**The data:**
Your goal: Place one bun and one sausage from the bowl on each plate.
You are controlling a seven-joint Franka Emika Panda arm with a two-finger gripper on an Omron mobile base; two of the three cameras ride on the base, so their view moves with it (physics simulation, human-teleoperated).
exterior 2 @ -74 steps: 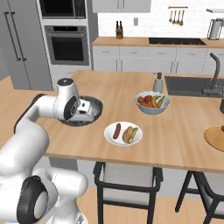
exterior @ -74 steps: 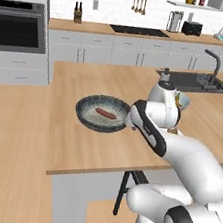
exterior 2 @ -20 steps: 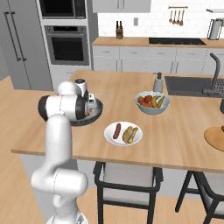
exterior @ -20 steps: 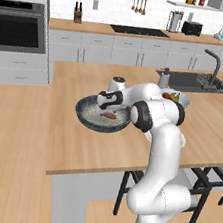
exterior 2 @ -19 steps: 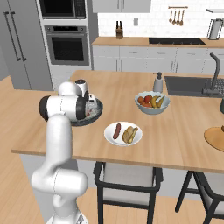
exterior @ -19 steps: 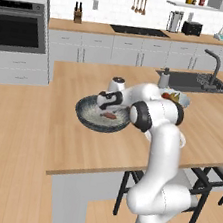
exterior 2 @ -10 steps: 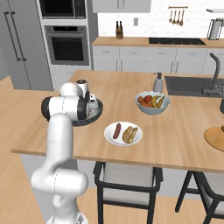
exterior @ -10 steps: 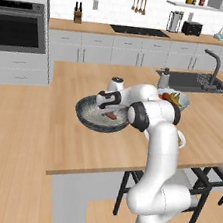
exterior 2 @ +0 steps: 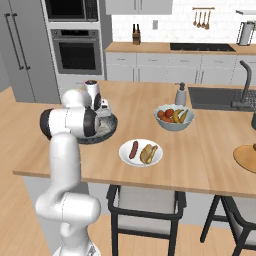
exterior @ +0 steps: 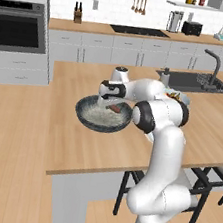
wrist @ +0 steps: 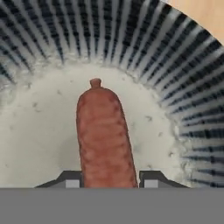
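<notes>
Hand view first — what's under it?
— One sausage (wrist: 105, 135) lying on the pale floor of the bowl (wrist: 183, 74), running away from the camera. The two fingertips (wrist: 151, 178) sit tight against its near end, one on each side, so the hand (wrist: 109, 180) is clamped on the sausage.

— And from the base?
— In the left base view the hand (exterior: 111, 101) reaches down into the dark bowl (exterior: 89, 123) on the wooden surface (exterior: 77, 149); the sausage (exterior: 115, 108) shows as a small reddish bit just below it, near the bowl's right side. In the right base view the arm covers much of the bowl (exterior 2: 111, 127).

— The plates?
— White plate (exterior 2: 155, 161) sits near the front edge of the surface, right of the bowl, holding a sausage (exterior 2: 133, 149) and a bun (exterior 2: 148, 153) side by side. The tan plate (exterior 2: 246, 159) lies far right, partly cut off. A fruit bowl (exterior 2: 173, 123) stands behind the white plate.
</notes>
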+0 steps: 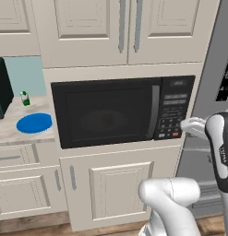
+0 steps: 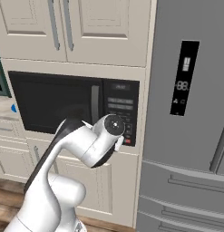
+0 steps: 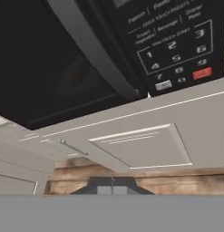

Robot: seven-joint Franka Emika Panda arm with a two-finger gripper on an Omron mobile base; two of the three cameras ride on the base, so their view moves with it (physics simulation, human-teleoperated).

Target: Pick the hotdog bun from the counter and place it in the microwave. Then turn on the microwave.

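My arm rises from the base, bends at the elbow and reaches forward, putting my gripper [image 1: 185, 124] just beside the button panel [image 1: 174, 109] at the right of the microwave [image 1: 120, 110]. My fingers [image 3: 112, 186] are pressed together with nothing between them. The hand camera looks past them at the keypad, its red button [image 3: 202, 73] and the cream cabinet door [image 3: 140, 147] below. The microwave door is closed; I cannot make out the bun behind its dark glass. The blue plate [image 1: 34, 122] lies on the counter [image 1: 9, 131] to the left.
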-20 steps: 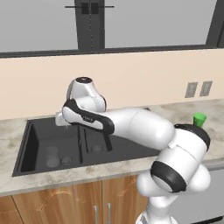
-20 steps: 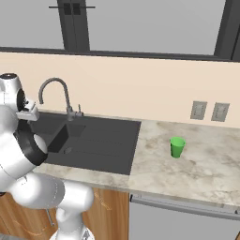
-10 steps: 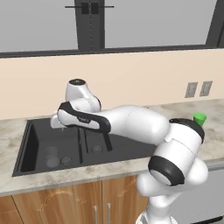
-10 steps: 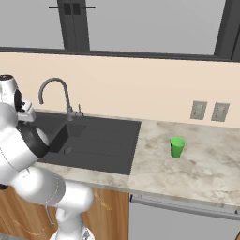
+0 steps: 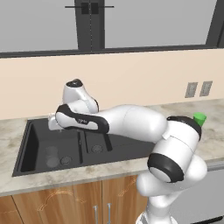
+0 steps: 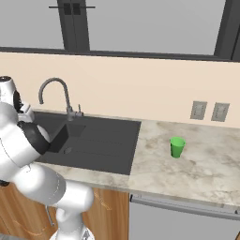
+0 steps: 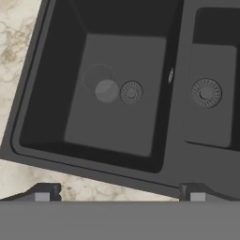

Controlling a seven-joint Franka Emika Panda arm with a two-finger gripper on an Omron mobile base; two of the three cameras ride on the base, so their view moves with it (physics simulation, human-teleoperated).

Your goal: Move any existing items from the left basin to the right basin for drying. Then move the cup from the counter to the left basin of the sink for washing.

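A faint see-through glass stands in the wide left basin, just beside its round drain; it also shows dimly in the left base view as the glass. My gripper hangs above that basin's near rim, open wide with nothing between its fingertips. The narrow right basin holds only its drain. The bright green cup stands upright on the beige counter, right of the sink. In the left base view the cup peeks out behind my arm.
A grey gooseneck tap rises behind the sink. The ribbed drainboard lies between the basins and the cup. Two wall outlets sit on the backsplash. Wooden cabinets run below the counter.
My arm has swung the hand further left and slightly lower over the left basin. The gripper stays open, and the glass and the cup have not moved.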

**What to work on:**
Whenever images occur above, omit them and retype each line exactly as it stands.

**Solution:**
Your goal: Place one bun and one sausage from the bowl on each plate.
You are controlling a seven-joint Franka Emika Panda arm with a two-finger gripper on an Omron mobile base; two of the three cameras ride on the base, so their view moves with it (physics simulation, human-teleoperated).
exterior 2 @ -74 steps: 
exterior @ -74 steps: 
exterior 2 @ -20 steps: 
exterior @ -20 steps: 
exterior 2 @ -19 steps: 
exterior @ -19 steps: 
exterior 2 @ -10 steps: 
exterior @ -10 steps: 
exterior 2 @ +0 steps: 
exterior @ +0 steps: 
wrist @ +0 steps: 
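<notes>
Hand view first — what's under it?
— One sausage (wrist: 105, 135) lying on the pale floor of the bowl (wrist: 183, 74), running away from the camera. The two fingertips (wrist: 151, 178) sit tight against its near end, one on each side, so the hand (wrist: 109, 180) is clamped on the sausage.

— And from the base?
— In the left base view the hand (exterior: 111, 101) reaches down into the dark bowl (exterior: 89, 123) on the wooden surface (exterior: 77, 149); the sausage (exterior: 115, 108) shows as a small reddish bit just below it, near the bowl's right side. In the right base view the arm covers much of the bowl (exterior 2: 111, 127).

— The plates?
— White plate (exterior 2: 155, 161) sits near the front edge of the surface, right of the bowl, holding a sausage (exterior 2: 133, 149) and a bun (exterior 2: 148, 153) side by side. The tan plate (exterior 2: 246, 159) lies far right, partly cut off. A fruit bowl (exterior 2: 173, 123) stands behind the white plate.
</notes>
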+0 steps: 
+0 steps: 
+0 steps: 

Robot: seven-joint Franka Emika Panda arm with a two-finger gripper on an Omron mobile base; two of the three cameras ride on the base, so their view moves with it (physics simulation, human-teleoperated).

Target: Pick the hotdog bun from the counter and place it in the microwave. Then turn on the microwave.

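My arm rises from the base, bends at the elbow and reaches forward, putting my gripper [image 1: 185, 124] just beside the button panel [image 1: 174, 109] at the right of the microwave [image 1: 120, 110]. My fingers [image 3: 112, 186] are pressed together with nothing between them. The hand camera looks past them at the keypad, its red button [image 3: 202, 73] and the cream cabinet door [image 3: 140, 147] below. The microwave door is closed; I cannot make out the bun behind its dark glass. The blue plate [image 1: 34, 122] lies on the counter [image 1: 9, 131] to the left.
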-20 steps: 
-20 steps: 
-10 steps: 
-10 steps: 
+0 steps: 
+0 steps: 
+0 steps: 

Controlling a seven-joint Franka Emika Panda arm with a two-finger gripper on an Omron mobile base; two of the three cameras ride on the base, so their view moves with it (physics simulation, human-teleoperated).

Your goal: Move any existing items from the left basin to the right basin for drying. Then move the cup from the counter to the left basin of the sink for washing.

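A faint see-through glass stands in the wide left basin, just beside its round drain; it also shows dimly in the left base view as the glass. My gripper hangs above that basin's near rim, open wide with nothing between its fingertips. The narrow right basin holds only its drain. The bright green cup stands upright on the beige counter, right of the sink. In the left base view the cup peeks out behind my arm.
A grey gooseneck tap rises behind the sink. The ribbed drainboard lies between the basins and the cup. Two wall outlets sit on the backsplash. Wooden cabinets run below the counter.
My arm has swung the hand further left and slightly lower over the left basin. The gripper stays open, and the glass and the cup have not moved.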

The exercise has been fully completed.